SOPA and PIPA - Learn more

From Wikipedia, the free encyclopedia

What effect is the blackout having, so far?
The purpose of the blackout is twofold: to raise awareness of SOPA and PIPA among the general public, and to encourage people to share their views with their representatives. It's too early to tell what the ultimate impact will be, but here are some early indicators, as of 1PM PT January 18:
Why is Wikipedia blacked-out?
Wikipedia is protesting against SOPA and PIPA by blacking out the English Wikipedia for 24 hours, beginning at midnight January 18, Eastern Time. Readers who come to English Wikipedia during the blackout will not be able to read the encyclopedia. Instead, you will see messages intended to raise awareness about SOPA and PIPA, encouraging you to share your views with your representatives, and with each other on social media.
What are SOPA and PIPA?
SOPA and PIPA represent two bills in the United States House of Representatives and the United States Senate respectively. SOPA is short for the "Stop Online Piracy Act," and PIPA is an acronym for the "Protect IP Act." ("IP" stands for "intellectual property.") In short, these bills are efforts to stop copyright infringement committed by foreign web sites, but, in our opinion, they do so in a way that actually infringes free expression while harming the Internet. Detailed information about these bills can be found in the Stop Online Piracy Act and PROTECT IP Act articles on Wikipedia, which are available during the blackout. GovTrack lets you follow both bills through the legislative process: SOPA on this page, and PIPA on this one. The Electronic Frontier Foundation, a non-profit organization dedicated to advocating for the public interest in the digital realm, has summarized why these bills are simply unacceptable in a world that values an open, secure, and free Internet.
Why is the blackout happening?
Wikipedians have chosen to black out the English Wikipedia for the first time ever, because we are concerned that SOPA and PIPA will severely inhibit people's access to online information. This is not a problem that will solely affect people in the United States: it will affect everyone around the world.
Why? SOPA and PIPA are badly drafted legislation that won't be effective at their stated goal (to stop copyright infringement), and will cause serious damage to the free and open Internet. They put the burden on website owners to police user-contributed material and call for the unnecessary blocking of entire sites. Small sites won't have sufficient resources to defend themselves.
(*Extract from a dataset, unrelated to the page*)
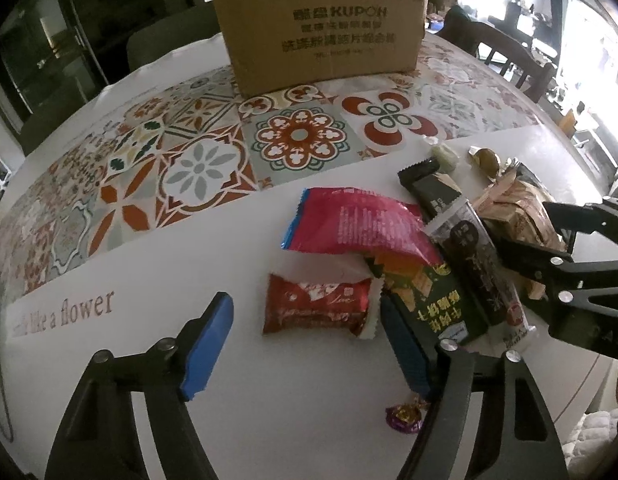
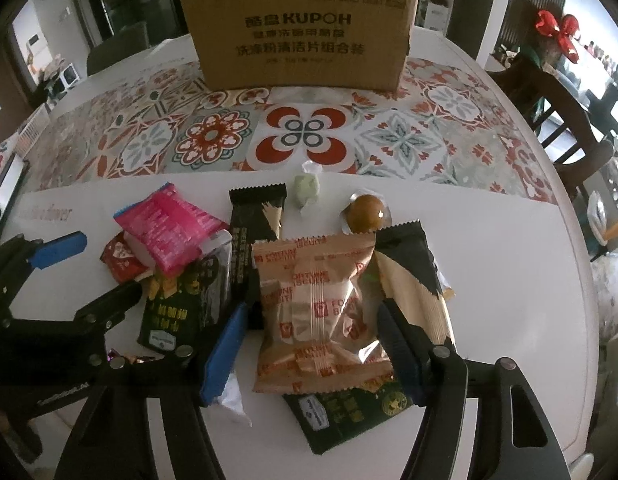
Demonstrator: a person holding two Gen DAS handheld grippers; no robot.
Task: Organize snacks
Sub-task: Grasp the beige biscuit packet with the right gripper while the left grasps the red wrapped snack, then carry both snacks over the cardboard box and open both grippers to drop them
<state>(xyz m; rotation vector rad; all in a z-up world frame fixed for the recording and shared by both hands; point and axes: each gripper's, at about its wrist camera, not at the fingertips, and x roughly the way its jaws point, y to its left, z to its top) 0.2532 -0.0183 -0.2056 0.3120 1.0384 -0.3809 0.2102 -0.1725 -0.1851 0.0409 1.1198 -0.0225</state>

Big media companies may seek to cut off funding sources for their foreign competitors, even if copyright isn't being infringed. Foreign sites will be blacklisted, which means they won't show up in major search engines. And, SOPA and PIPA build a framework for future restrictions and suppression.
Does this mean that Wikipedia itself is violating copyright laws, or hosting pirated content?
No, not at all. Some supporters of SOPA and PIPA characterize everyone who opposes them as cavalier about copyright, but that is not accurate. Wikipedians are knowledgeable about copyright and vigilant in protecting against violations: Wikipedians spend thousands of hours every week reviewing and removing infringing content. We are careful about it because our mission is to share knowledge freely. To that end, all Wikipedians release their contributions under a free license, and all the material we offer is freely licensed. Free licenses are incompatible with copyright infringement, and so infringement is not tolerated.
Isn't SOPA dead? Wasn't the bill shelved, and didn't the White House declare that it won't sign anything that resembles the current bill?
No, neither SOPA nor PIPA is dead. On January 17th, SOPA's sponsor said the bill will be discussed in early February. There are signs PIPA may be debated on the Senate floor next week. Moreover, SOPA and PIPA are just indicators of a much broader problem. In many jurisdictions around the world, we're seeing the development of legislation that prioritizes overly-broad copyright enforcement laws, laws promoted by power players, over the preservation of individual civil liberties.
How could SOPA and PIPA hurt Wikipedia?
SOPA and PIPA are a threat to Wikipedia in many ways. For example, in its current form, SOPA would require Wikipedia to actively monitor every site we link to, to ensure it doesn't host infringing content. Any link to an infringing site could put us in jeopardy of being forced offline.
I live in the United States. What's the best way for me to help?
The most effective action you can take is to call your representatives and tell them you oppose SOPA and PIPA, and any similar legislation. Type your zipcode in the locator box to find your representatives' contact information. Text-based communication is okay, but phone calls have the most impact.
I don't live in the United States. How can I help?
Contact your local State Department, Ministry of Foreign Affairs, or similar branch of government. Tell them you oppose SOPA and PIPA, and any similar legislation. SOPA and PIPA will affect sites outside of the United States, and actions to sites inside the United States (like Wikipedia) will also affect non-American readers -- like you. Calling your own government will also let them know you don't want them to create their own bad anti-Internet legislation.
Is it still possible to access Wikipedia in any way?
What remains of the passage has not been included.